▶ _Exercise instructions_
Please make an exact transcription of all the data that follows.

-*-*-

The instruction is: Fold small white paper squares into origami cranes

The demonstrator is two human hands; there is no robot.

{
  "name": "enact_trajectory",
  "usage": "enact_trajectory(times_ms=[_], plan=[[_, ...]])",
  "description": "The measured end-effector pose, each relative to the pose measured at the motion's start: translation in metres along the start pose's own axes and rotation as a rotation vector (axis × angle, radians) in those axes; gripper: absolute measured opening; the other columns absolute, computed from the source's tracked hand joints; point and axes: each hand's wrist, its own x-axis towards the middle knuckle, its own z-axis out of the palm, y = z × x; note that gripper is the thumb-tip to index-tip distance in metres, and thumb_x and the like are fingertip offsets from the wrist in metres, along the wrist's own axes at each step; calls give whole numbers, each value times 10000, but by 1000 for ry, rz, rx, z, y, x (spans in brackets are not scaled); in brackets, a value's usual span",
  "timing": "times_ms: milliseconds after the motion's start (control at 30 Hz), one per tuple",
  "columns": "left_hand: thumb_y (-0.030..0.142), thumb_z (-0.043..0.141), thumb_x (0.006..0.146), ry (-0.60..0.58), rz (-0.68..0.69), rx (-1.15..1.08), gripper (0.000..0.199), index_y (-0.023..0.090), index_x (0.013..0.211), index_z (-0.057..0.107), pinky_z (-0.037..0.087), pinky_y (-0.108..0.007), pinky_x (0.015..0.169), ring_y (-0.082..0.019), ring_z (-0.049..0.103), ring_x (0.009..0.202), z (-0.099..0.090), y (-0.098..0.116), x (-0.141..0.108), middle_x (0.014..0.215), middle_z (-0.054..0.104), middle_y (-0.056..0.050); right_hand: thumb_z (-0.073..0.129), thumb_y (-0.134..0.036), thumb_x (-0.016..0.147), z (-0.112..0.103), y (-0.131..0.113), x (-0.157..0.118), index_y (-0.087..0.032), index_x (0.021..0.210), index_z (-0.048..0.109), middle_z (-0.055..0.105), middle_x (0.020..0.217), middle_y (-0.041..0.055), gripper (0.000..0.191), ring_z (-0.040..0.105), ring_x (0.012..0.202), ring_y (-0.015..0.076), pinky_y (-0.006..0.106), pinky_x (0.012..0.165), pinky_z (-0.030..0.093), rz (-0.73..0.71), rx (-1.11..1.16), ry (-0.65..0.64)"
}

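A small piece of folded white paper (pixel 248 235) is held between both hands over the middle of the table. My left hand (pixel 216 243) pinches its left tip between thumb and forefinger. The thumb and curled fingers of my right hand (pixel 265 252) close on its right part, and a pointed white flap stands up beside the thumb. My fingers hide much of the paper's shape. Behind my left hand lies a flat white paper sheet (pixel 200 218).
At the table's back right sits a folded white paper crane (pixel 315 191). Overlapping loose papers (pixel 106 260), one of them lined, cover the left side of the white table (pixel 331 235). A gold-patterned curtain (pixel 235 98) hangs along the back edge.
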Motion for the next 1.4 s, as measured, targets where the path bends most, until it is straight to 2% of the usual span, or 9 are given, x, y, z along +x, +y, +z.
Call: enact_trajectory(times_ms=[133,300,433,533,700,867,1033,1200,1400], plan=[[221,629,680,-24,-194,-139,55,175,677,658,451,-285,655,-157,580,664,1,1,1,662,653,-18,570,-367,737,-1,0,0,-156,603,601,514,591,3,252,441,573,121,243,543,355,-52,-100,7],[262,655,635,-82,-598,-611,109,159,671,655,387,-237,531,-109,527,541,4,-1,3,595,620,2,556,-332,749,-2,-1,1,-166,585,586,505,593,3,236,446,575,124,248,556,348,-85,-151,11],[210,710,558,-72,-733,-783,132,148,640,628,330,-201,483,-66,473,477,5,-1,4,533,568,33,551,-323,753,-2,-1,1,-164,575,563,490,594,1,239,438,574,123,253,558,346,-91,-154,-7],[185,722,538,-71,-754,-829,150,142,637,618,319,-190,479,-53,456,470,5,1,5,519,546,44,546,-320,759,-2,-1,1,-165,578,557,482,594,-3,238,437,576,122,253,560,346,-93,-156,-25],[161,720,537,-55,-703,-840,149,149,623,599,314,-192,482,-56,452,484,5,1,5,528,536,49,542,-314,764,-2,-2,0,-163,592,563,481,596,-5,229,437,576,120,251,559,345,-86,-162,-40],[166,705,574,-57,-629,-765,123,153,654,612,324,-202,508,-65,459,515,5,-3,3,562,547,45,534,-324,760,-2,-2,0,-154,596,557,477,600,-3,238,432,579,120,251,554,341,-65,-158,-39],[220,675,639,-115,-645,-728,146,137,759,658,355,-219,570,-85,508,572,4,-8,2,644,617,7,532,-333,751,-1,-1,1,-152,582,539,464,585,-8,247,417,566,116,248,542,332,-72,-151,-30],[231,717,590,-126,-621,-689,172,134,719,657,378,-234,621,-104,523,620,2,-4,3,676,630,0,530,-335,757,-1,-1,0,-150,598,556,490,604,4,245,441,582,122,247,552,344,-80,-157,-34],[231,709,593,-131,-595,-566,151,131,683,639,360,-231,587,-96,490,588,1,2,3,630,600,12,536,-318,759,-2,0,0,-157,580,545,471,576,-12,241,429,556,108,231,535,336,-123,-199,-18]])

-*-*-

▶ _Result_
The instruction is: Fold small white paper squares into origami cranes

The demonstrator is two human hands; there is no robot.

{
  "name": "enact_trajectory",
  "usage": "enact_trajectory(times_ms=[_], plan=[[_, ...]])",
  "description": "The measured end-effector pose, each relative to the pose measured at the motion's start: translation in metres along the start pose's own axes and rotation as a rotation vector (axis × angle, radians) in those axes; gripper: absolute measured opening; the other columns absolute, computed from the source's tracked hand joints; point and axes: each hand's wrist, its own x-axis towards the middle knuckle, its own z-axis out of the palm, y = z × x; note that gripper is the thumb-tip to index-tip distance in metres, and thumb_x and the like are fingertip offsets from the wrist in metres, along the wrist's own axes at each step; calls give whole numbers, each value times 10000, but by 1000 for ry, rz, rx, z, y, x (spans in brackets are not scaled); in brackets, a value's usual span",
  "timing": "times_ms: milliseconds after the motion's start (control at 30 Hz), one per tuple",
  "columns": "left_hand: thumb_y (-0.030..0.142), thumb_z (-0.043..0.141), thumb_x (0.006..0.146), ry (-0.60..0.58), rz (-0.68..0.69), rx (-1.15..1.08), gripper (0.000..0.199), index_y (-0.023..0.090), index_x (0.013..0.211), index_z (-0.057..0.107), pinky_z (-0.037..0.087), pinky_y (-0.108..0.007), pinky_x (0.015..0.169), ring_y (-0.082..0.019), ring_z (-0.049..0.103), ring_x (0.009..0.202), z (-0.099..0.090), y (-0.098..0.116), x (-0.141..0.108), middle_x (0.014..0.215), middle_z (-0.054..0.104), middle_y (-0.056..0.050); right_hand: thumb_z (-0.073..0.129), thumb_y (-0.134..0.036), thumb_x (-0.016..0.147), z (-0.112..0.103), y (-0.131..0.113), x (-0.157..0.118), index_y (-0.087..0.032), index_x (0.021..0.210), index_z (-0.048..0.109), middle_z (-0.055..0.105), middle_x (0.020..0.217), middle_y (-0.041..0.055), gripper (0.000..0.191), ring_z (-0.040..0.105), ring_x (0.012..0.202), ring_y (-0.015..0.076), pinky_y (-0.006..0.106), pinky_x (0.012..0.165), pinky_z (-0.030..0.093), rz (-0.73..0.71), rx (-1.11..1.16), ry (-0.65..0.64)"
}

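A small piece of folded white paper (pixel 248 235) is held between both hands over the middle of the table. My left hand (pixel 216 243) pinches its left tip between thumb and forefinger. The thumb and curled fingers of my right hand (pixel 265 252) close on its right part, and a pointed white flap stands up beside the thumb. My fingers hide much of the paper's shape. Behind my left hand lies a flat white paper sheet (pixel 200 218).
At the table's back right sits a folded white paper crane (pixel 315 191). Overlapping loose papers (pixel 106 260), one of them lined, cover the left side of the white table (pixel 331 235). A gold-patterned curtain (pixel 235 98) hangs along the back edge.
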Motion for the next 1.4 s, as measured, targets where the path bends most, until it is straight to 2% of the usual span, or 9 are given, x, y, z along +x, +y, +z.
Call: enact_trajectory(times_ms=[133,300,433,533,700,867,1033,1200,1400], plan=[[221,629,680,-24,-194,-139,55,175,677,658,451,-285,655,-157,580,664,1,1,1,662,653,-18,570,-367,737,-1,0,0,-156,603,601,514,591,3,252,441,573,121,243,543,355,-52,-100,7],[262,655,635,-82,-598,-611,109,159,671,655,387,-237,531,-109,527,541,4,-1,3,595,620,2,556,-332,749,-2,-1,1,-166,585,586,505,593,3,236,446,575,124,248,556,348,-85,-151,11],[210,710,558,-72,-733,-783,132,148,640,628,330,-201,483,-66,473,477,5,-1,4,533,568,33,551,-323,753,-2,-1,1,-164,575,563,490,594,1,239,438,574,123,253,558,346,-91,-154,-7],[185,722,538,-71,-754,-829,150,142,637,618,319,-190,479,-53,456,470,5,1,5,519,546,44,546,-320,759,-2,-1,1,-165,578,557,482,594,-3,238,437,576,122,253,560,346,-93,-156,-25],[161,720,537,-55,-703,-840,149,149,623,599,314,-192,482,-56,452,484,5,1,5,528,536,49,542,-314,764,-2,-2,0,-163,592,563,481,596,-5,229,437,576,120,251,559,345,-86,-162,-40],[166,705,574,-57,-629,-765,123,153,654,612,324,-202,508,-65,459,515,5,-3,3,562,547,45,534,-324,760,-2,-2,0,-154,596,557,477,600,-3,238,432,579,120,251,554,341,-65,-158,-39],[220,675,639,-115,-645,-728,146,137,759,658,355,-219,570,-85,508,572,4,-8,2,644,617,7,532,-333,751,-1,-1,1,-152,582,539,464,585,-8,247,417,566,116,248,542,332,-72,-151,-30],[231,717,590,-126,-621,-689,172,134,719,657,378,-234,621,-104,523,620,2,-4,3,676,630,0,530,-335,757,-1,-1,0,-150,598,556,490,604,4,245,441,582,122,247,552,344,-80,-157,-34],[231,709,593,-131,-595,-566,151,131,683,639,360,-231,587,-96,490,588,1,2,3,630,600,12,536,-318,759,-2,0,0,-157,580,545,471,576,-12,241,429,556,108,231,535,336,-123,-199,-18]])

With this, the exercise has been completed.